The dreams were not warnings from the past.
They were messages from the future.
From beings trying to guide him toward the gate.
And if he opened it—
millions of refugees from a collapsing universe would flood into Ashkar.
The kingdom would vanish beneath the chaos.
Malgrin had spent decades preventing that future.
Ash stood speechless.
Everything suddenly felt far more complicated than good and evil.

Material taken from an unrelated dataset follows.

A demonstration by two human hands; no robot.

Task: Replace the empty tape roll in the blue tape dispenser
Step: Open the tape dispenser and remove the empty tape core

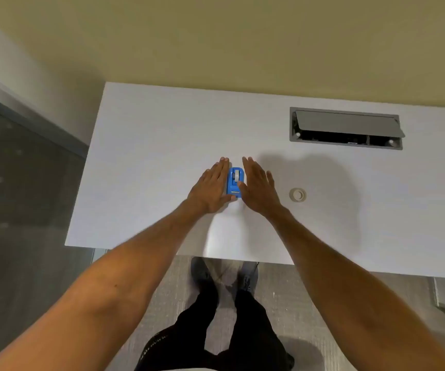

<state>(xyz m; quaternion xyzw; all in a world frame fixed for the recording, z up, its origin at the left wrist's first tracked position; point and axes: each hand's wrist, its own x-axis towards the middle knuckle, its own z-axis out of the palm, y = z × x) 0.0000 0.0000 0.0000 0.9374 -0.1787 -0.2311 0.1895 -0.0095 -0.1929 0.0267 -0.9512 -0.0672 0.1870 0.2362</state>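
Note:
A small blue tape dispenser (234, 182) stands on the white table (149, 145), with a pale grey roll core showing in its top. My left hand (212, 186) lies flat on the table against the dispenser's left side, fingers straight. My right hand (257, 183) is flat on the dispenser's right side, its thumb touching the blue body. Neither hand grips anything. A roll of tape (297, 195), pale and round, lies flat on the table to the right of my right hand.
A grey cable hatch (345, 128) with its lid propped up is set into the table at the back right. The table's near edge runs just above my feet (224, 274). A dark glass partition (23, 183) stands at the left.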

Then a voice echoed through the chamber.
A voice he recognized instantly.
His mother’s.
“Ash.”
The gate began glowing.
Silver light flooded the vault.
The giant doorway slowly opened.
Figures emerged within.
Thousands of them.
Men.
Women.
Children.
Terrified.
Starving.
Desperate.
Not monsters.
Not invaders.
Refugees.
Ash felt tears fill his eyes.
His mother stood among them.
Alive.
Older.
But alive.
The dream woman stepped forward.
“My son.”
Time stopped.
The boy who had spent his life alone finally saw the face he had searched for in every dream.
She smiled through tears.
“I never stopped looking for you.”
Ash could barely breathe.
Behind him, Malgrin lifted his staff.
“No.”
The old mage’s voice broke.
“If they come through, everything ends.”
Ash looked back.
Then toward the refugees.
Then toward his mother.
And finally understood the impossible choice before him.
Save his kingdom.
Or save another world.
The answer arrived from somewhere deep inside.
From every lesson.
Every hardship.
Every person who had shown him kindness.
Ash lowered his sword.
Then stepped toward the gate.
“Ash!” Malgrin shouted.
The boy smiled sadly.
“You were wrong about one thing.”
The old mage froze.
“Power isn’t what decides the future.”
Ash placed his hand against the gate.
“People do.”
Blue light exploded.
The vault shook violently.
Reality bent around him.
And for one terrifying moment—
everything disappeared.
When the light faded, silence remained.
The gate was gone.
The vault was gone.
The ancient magic was gone.
Ash collapsed onto stone.
Weak.
Exhausted.
Alive.
His mother rushed forward and embraced him.
The refugees stood nearby.
Confused.
Hopeful.
Malgrin stared in disbelief.
“What did you do?”
Ash smiled.
He had not opened the gate.
And he had not closed it.
He had merged the worlds.
Not through conquest.
Not through destruction.
But through connection.
The refugees could enter.
The kingdom would survive.
The dying realm would receive help.
Neither world would perish.
For the first time in thousands of years, they would face the future together.
Months later, Ashkar transformed.
New knowledge spread across the kingdom.
New friendships formed.
New cities rose.
Old hatreds faded.
King Vaelor finally recovered the memories Malgrin had stolen.
The truth nearly broke him.
Yet when he met Ash, he fell to one knee.
Not as a king.
As a father.
And for the first time in his life, Ash wasn’t alone.
As for Malgrin—
his punishment surprised everyone.
Ash spared him.
Because revenge would never bring peace.
The old mage spent the rest of his life helping rebuild what his fear had nearly destroyed.
And every day, he carried the weight of his choices.
Years later, people still told stories about the night blue lightning exploded inside the throne hall.
Most believed that was the moment destiny changed.
They were wrong.
Destiny changed much later.
When a lonely boy, who had every reason to choose hatred, chose compassion instead.
Because that choice saved two worlds.
And in the end, the greatest power Ash possessed was never the light in his eyes.
It was the heart that refused to let anyone be forgotten again.